Alors que des auditions s’ouvraient la semaine dernière devant le Parlement belge, suites aux nombreuses alertes formulées par deux membres du comité de direction de l’Autorité de Protection des Données, plusieurs acteurs de la société civile européenne s’inquiètent dans une tribune publiée ce jour, du traitement réservé depuis, à ces signalements.
En cause dans cette tribune, les «incompatibilités légales et des conflits d’intérêt susceptibles de nuire à la bonne réalisation des missions de cet organisme, en contradiction totale avec l’esprit et la lettre du RGPD qui exige l’indépendance des organes de contrôle » mis en lumière par les lanceuses d’alerte, membres du comité de direction de l’Autorité de Protection des Données belge (APD), qui a remplacé la « commission pour la protection de la vie privée » dans le cadre de la mise en application du Règlement Général sur la Protection des Données (RGPD).
Depuis deux ans, les lanceuses d’alerte avaient soulevé à de multiples reprises, l’illégalité de certains des mandats au regard de la loi du 3 décembre 2017 portant sur la création de l’Autorité de Protection des Données et des exigences d’indépendance prévues à l’article 52 du RGPD. Pointée du doigt également, la participation du président de l’APD à l’opération « Data Against Corona », mise en place par le gouvernement fédéral belge, et qui interroge sur l’indépendance de l’APD vis à vis du pouvoir politique.

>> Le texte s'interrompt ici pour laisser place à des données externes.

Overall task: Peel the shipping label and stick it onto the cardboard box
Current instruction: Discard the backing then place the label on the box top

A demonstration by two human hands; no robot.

Les associations mobilisées déplorent que l’ouverture d’une enquête ne soit intervenue qu’après que la Commission européenne ait menacé de saisir la cour de Justice de l’Union Européenne. Elles s’alarment également du sort réservé aux lanceuses d’alerte Alexandra Jaspar et Charlotte Dereppe. La première a démissionné sous le coup des multiples pressions et représailles subies suite à ses signalement. La seconde, accompagnée par la Maison des Lanceurs d’Alerte, est en passe de voir son mandat révoqué après avoir éprouvé des attaques aussi bien professionnelles que personnelles.
« À l’heure où l’Europe se veut le fer de lance de la protection des lanceurs d’alerte avec une directive résolument progressiste qui interdit toute forme de représailles, la Belgique souhaite-t-elle vraiment donner un tel exemple ? À travers le cas de Charlotte Dereppe, ce sont tous les professionnels qui sont sommés de fermer les yeux sur les pratiques répréhensibles dont ils sont témoins. Ne souhaite-t-on pas, au contraire, les encourager à défendre l’intérêt public ? »
Sur pression de l’instance européenne, le Parlement a en effet entamé une procédure de révocation de mandats à l’égard des cinq membres, actuellement auditionnés mais nombreuses associations en Europe, parmi lesquelles la Maison des Lanceurs d’Alerte, la Ligue des droits humains, The Signals Network, Blueprint for Free Speech ou encore Defend Democracy s’inquiètent que la lanceuse d’alerte soit visée au même titre que les membres du comité de direction incriminés par ses signalements. Elles craignent une sanction dissimulée alors même que la directive européenne est récemment venue renforcer la protection des lanceurs d’alerte.